**** PROVIDED MATERIAL ****

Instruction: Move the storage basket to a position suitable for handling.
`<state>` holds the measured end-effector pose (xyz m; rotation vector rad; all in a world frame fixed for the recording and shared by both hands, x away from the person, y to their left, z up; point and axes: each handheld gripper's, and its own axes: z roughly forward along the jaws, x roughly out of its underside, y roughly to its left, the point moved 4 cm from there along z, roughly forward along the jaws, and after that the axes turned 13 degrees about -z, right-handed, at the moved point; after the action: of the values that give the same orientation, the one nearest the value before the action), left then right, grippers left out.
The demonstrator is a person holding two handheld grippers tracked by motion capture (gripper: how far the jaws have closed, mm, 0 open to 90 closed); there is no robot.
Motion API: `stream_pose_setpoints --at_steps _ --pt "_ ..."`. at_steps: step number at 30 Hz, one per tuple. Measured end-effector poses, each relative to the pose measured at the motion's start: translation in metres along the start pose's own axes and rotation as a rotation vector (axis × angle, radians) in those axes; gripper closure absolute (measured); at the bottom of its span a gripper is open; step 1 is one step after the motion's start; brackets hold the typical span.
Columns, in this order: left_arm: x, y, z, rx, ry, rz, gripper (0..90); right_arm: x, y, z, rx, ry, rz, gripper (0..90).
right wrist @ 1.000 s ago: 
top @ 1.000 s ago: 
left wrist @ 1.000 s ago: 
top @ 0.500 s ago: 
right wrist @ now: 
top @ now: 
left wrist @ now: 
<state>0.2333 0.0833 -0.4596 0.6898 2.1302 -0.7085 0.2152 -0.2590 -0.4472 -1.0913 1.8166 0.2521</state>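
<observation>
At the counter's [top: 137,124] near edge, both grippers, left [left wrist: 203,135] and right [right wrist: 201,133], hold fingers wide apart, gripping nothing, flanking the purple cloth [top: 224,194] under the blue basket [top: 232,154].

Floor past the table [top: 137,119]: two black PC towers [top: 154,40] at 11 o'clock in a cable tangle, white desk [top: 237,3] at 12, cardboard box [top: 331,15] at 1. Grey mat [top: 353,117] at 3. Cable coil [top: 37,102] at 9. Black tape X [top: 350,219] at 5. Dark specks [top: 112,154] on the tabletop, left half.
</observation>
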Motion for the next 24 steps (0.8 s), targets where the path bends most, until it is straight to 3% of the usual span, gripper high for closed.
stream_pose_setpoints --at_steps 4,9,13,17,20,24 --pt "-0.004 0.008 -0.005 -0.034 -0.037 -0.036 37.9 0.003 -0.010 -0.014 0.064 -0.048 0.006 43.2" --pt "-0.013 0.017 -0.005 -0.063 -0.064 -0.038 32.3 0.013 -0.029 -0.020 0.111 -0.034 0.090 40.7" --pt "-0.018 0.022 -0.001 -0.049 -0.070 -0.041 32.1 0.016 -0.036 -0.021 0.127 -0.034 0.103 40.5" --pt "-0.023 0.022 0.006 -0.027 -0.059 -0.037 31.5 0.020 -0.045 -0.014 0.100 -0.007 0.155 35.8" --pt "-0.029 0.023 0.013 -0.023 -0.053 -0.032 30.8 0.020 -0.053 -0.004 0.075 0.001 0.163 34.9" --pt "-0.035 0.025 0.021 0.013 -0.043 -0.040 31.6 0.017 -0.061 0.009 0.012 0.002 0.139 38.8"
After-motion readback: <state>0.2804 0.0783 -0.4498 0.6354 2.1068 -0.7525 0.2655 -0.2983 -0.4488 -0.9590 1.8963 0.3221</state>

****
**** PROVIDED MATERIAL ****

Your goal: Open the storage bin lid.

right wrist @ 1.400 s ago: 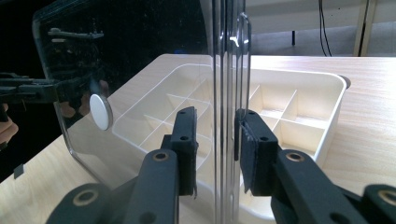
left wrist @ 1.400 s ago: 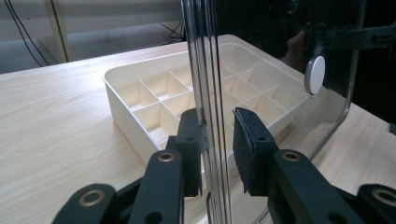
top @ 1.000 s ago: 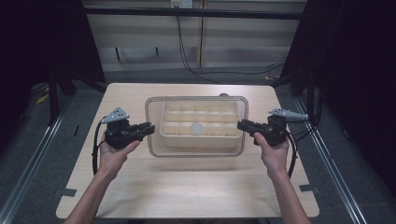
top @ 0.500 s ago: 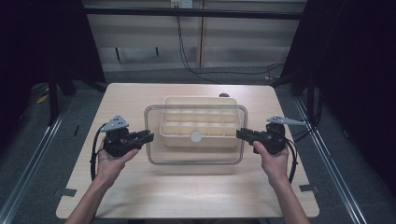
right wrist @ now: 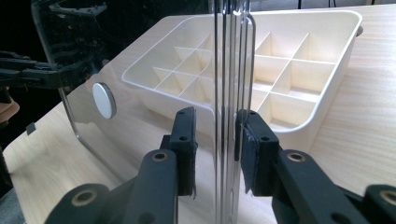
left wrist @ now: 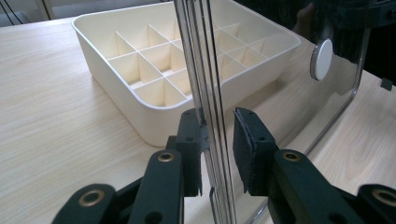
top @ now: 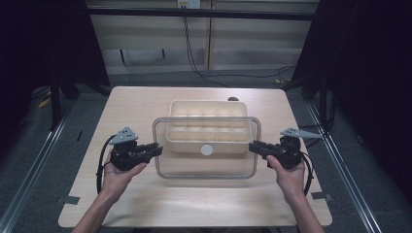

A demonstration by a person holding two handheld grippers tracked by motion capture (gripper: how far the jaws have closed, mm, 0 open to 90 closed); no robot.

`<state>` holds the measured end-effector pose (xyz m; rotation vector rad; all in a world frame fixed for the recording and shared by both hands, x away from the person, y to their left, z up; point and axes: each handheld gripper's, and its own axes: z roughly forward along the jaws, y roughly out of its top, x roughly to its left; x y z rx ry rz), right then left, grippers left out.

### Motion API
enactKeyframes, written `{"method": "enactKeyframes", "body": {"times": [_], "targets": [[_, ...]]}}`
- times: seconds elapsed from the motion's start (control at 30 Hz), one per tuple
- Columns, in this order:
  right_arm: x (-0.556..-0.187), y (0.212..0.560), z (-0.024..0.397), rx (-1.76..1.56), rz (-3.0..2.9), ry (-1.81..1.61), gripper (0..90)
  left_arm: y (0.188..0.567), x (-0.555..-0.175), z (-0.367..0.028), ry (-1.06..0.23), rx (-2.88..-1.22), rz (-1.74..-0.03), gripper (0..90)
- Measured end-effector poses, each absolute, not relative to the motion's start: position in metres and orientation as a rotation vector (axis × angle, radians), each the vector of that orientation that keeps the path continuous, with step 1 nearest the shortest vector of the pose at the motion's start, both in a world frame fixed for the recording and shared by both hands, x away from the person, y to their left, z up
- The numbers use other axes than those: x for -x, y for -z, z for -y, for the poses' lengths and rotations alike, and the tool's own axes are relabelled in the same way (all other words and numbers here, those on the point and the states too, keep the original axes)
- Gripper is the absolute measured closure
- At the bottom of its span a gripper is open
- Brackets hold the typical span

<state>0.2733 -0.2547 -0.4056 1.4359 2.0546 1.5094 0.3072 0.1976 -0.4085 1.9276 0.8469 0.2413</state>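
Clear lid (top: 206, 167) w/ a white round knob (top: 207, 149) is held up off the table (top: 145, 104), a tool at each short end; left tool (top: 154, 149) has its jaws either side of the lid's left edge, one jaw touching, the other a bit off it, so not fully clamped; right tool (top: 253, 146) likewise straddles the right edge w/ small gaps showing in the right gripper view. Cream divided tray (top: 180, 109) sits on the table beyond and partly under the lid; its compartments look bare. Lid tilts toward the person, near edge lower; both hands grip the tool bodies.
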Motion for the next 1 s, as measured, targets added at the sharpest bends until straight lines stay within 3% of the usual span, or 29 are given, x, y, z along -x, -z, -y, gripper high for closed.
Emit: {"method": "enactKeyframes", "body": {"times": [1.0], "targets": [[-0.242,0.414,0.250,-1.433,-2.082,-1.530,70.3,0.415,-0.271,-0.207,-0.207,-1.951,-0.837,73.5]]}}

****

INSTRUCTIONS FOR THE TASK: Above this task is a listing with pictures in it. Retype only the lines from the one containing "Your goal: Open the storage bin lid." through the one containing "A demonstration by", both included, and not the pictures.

PROBLEM SOLUTION:
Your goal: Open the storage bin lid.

right wrist @ 1.400 s ago: 
left wrist @ 1.400 s ago: 
top @ 1.000 s ago: 
top @ 0.500 s ago: 
right wrist @ now: 
left wrist @ now: 
top @ now: 

A demonstration by a person holding two handheld grippers tracked by motion capture (gripper: how far the jaws have closed, mm, 0 open to 90 closed); no robot.

That completes the response.